* **What you will do**
Scan the records for "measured". Report each line that includes it.

* **Material for this exercise**
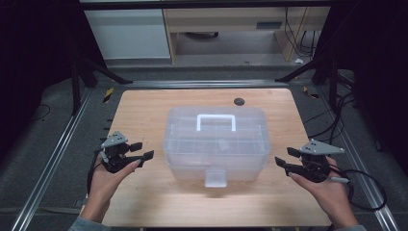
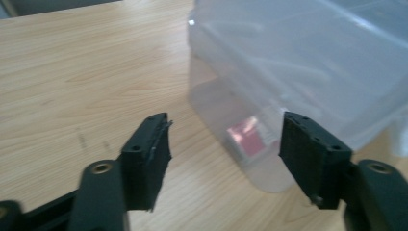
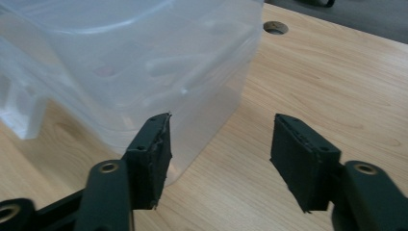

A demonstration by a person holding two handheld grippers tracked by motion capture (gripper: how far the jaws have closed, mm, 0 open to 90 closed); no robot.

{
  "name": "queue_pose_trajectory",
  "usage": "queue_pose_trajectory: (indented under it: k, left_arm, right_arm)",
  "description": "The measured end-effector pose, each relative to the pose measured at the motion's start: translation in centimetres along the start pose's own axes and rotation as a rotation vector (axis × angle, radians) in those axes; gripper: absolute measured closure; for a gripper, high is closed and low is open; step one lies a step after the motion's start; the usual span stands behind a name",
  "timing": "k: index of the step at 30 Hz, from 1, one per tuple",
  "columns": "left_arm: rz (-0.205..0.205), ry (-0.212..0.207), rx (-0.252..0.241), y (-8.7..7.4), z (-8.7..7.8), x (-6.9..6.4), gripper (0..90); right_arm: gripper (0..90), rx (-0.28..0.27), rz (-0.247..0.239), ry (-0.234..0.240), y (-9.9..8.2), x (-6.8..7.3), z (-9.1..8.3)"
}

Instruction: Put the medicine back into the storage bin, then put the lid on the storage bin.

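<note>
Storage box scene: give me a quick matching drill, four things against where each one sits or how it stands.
Things:
1. storage box
2. handle
3. latch
4. left gripper

Places or states:
A. white, on top of the lid
B. open, at the box's left end, holding nothing
C. middle of the table, lid down
D. on the box's front wall, nearest the person

Pairs: 1-C, 2-A, 3-D, 4-B

- The storage box point(image 1: 216, 144) sits on the bench point(image 1: 144, 106), near its middle.
- Its handle point(image 1: 216, 121) lies on the lid; its latch point(image 1: 215, 177) faces the near edge.
- The left gripper point(image 1: 142, 150) is left of the box, apart from it.
- The right gripper point(image 1: 285, 158) is right of it.
- A cable hole point(image 1: 239, 101) lies behind the box.
</note>
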State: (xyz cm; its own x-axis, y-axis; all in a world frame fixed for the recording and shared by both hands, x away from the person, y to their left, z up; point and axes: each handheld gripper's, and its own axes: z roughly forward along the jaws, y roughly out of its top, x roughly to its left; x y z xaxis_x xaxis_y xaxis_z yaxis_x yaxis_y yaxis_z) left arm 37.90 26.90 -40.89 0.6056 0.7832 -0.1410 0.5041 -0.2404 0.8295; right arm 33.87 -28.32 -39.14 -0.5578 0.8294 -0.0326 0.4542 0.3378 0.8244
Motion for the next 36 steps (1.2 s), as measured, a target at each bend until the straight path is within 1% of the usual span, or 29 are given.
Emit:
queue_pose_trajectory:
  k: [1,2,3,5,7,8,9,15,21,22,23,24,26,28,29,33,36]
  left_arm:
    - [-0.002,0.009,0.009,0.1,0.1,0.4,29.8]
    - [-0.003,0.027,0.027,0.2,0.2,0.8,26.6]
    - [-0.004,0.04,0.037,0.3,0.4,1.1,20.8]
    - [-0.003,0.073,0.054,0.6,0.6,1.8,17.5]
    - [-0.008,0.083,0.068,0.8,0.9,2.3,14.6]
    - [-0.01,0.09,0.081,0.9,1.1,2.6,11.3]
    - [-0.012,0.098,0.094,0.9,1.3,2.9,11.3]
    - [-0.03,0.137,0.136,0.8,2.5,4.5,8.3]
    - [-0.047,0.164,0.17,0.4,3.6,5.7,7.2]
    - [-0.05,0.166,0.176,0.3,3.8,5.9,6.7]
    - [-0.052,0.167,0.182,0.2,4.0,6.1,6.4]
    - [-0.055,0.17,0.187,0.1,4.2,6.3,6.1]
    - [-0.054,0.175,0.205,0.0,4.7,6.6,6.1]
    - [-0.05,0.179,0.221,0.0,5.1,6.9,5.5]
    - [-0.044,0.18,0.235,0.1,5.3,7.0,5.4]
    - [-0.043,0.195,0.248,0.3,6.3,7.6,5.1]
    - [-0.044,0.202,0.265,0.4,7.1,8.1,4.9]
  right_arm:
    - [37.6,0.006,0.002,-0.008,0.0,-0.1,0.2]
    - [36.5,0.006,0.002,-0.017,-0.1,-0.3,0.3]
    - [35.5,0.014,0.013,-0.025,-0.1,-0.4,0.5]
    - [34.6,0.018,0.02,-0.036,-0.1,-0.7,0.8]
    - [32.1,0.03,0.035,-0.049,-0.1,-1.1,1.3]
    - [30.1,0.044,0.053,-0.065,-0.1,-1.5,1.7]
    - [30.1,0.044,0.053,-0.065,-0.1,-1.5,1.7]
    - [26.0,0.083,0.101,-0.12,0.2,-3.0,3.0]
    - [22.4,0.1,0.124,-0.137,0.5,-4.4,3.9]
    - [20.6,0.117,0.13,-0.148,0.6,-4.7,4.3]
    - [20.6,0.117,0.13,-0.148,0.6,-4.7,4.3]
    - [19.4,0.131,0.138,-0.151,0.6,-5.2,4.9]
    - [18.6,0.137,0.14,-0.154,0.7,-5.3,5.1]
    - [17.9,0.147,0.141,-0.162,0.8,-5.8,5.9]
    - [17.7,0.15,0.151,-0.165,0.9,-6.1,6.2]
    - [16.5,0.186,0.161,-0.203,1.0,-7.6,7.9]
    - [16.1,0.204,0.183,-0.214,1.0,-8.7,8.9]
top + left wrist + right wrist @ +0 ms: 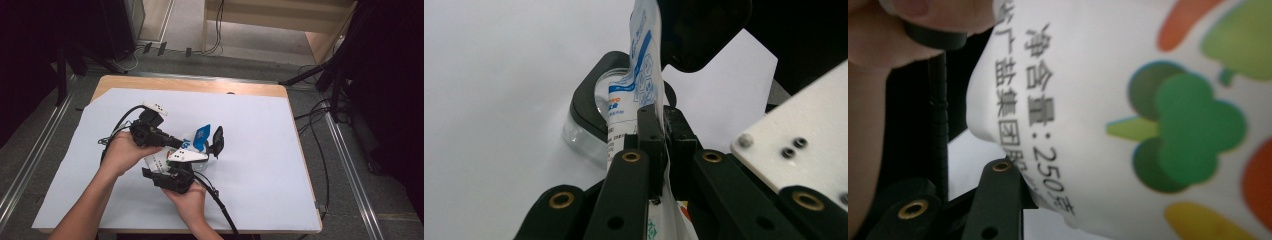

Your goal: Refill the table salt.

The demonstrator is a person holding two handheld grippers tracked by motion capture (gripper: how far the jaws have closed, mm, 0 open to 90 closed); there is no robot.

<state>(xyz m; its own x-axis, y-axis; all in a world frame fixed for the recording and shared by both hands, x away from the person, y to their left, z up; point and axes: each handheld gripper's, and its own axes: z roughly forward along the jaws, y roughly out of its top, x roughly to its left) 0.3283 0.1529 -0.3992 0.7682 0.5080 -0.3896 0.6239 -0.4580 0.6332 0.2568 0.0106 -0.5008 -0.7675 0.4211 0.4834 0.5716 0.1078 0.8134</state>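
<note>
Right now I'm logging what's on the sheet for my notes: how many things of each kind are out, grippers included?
Grippers: 2, the left gripper pinching the bag, the right gripper at its lower part
Bags: 1, the white and blue bag
Clear jars with a black rim: 1, the jar
White sheets over the table: 1, the sheet
Total: 5

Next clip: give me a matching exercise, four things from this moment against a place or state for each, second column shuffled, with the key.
Things:
1. left tool
2. right tool
3. clear container with black lid
4. pale sheet

Places or states:
A. spread over the wooden table
B. pinched shut on the thin edge of the white and blue pouch
C. standing on the sheet below the pouch's top
D. at the pouch's lower end, in the hand nearer the person

Pairs: 1-B, 2-D, 3-C, 4-A
</note>
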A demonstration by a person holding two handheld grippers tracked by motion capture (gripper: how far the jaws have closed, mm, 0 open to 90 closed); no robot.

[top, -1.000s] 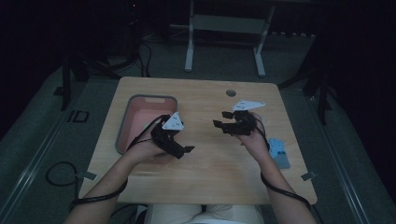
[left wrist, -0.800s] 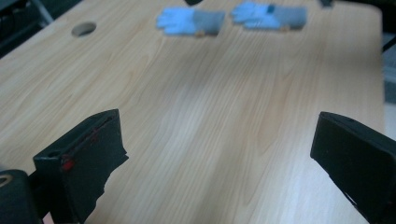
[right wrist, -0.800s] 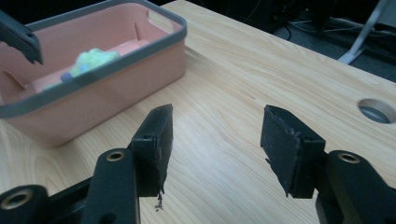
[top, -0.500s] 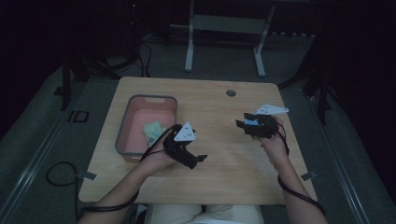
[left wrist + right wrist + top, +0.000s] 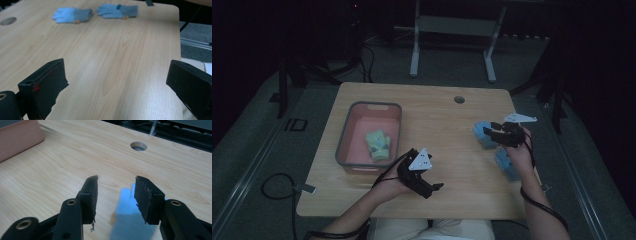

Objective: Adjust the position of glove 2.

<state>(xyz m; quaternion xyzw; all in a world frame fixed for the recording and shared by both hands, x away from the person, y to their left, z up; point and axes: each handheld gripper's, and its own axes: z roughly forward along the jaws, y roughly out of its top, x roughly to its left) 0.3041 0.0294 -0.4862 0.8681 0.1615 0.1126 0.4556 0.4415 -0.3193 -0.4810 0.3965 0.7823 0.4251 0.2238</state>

* **Result**
  "description": "The measured end-effector pose, each relative to the pose measured at the motion's start: translation in centimetres along the start pose's own axes and rotation as a rotation vector (axis × angle, radians) in those axes; gripper: absolute measured closure; for a gripper, high is closed and low is open; step one lies a step after the motion's start; the usual span stands behind a name",
Motion for the next 36 steps (1.2 s), as measured, a target at each bend until the straight path is within 1% of the usual span, or 29 are given.

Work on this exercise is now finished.